WHAT THE EXERCISE ASKS
With the line that contains "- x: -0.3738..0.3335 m" as the final line, return every line from the start of the data below exactly.

RECORDED INFORMATION
***
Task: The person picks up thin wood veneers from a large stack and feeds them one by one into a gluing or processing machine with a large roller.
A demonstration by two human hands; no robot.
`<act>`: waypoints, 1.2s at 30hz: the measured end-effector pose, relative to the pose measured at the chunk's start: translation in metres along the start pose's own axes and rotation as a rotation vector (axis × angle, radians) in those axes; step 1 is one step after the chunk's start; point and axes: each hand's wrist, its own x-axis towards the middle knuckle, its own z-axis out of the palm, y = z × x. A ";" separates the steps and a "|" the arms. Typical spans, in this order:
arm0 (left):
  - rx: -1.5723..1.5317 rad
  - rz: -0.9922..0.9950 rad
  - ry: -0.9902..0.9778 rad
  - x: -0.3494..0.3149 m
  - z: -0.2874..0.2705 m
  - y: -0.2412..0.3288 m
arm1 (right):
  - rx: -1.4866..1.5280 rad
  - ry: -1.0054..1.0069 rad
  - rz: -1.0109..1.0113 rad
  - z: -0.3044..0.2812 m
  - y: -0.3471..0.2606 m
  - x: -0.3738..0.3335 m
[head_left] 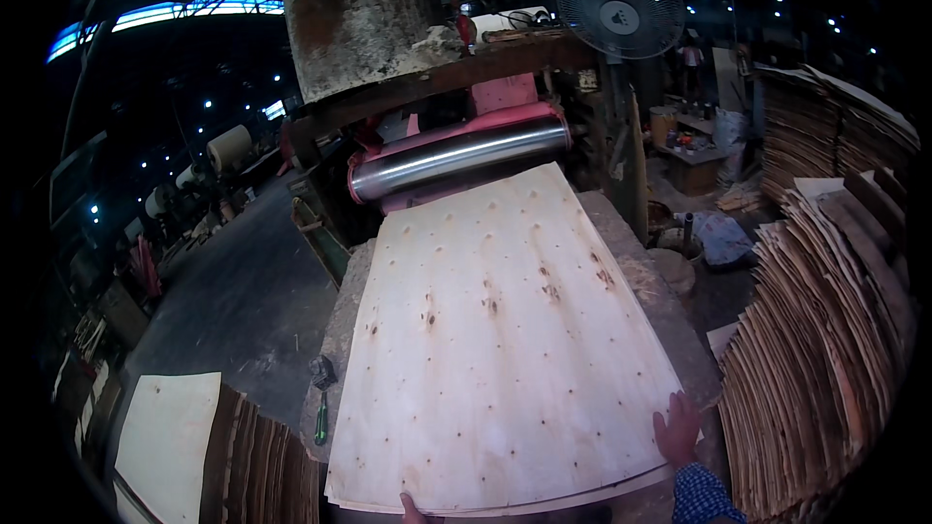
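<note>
A large pale wood veneer sheet [505, 349], dotted with brown knots, lies before me on top of at least one more sheet. Its far end reaches close to a shiny metal roller [461, 157] with pink-stained parts around it. My right hand [678, 430] rests at the sheet's near right edge, fingers stretched out, below it a blue checked sleeve. At the near edge, left of the middle, the thumb of my left hand [412, 510] lies over the veneer; the other fingers are hidden below the edge.
Tall veneer stacks [801, 359] stand on the right, and a lower stack [257, 456] at the left. A green-handled brush-like tool [321, 408] lies beside the sheet. Above the roller sits a stained drum [359, 19], with a fan [619, 15] to its right.
</note>
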 end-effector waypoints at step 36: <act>-0.008 -0.049 -0.030 0.008 -0.007 -0.001 | -0.007 -0.017 0.021 0.002 0.001 0.000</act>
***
WRITTEN SOLUTION
Task: The person picks up thin wood veneers from a large stack and feeds them one by one into a gluing or processing machine with a large roller.
A demonstration by two human hands; no robot.
`<act>`: waypoints, 1.2s at 30hz: the measured end-effector pose, relative to the pose measured at the chunk's start: translation in metres along the start pose's own axes and rotation as a rotation vector (axis × angle, radians) in those axes; step 1 is one step after the chunk's start; point and axes: each hand's wrist, its own x-axis towards the middle knuckle, its own z-axis out of the palm, y = z × x. A ";" separates the steps and a "|" the arms. Typical spans, in this order:
arm0 (left):
  - rx: -1.5723..1.5317 rad
  - rz: -0.9922..0.9950 rad
  - ry: -0.9902..0.9778 rad
  - x: -0.3494..0.3149 m
  - z: -0.2874..0.2705 m
  - y: -0.2412..0.3288 m
arm1 (right):
  - rx: -1.4866..1.5280 rad
  - ry: -1.0054..1.0069 rad
  - rz: -1.0109..1.0113 rad
  - z: -0.3044..0.2812 m
  - y: -0.3471..0.2606 m
  - x: -0.3738..0.3335 m

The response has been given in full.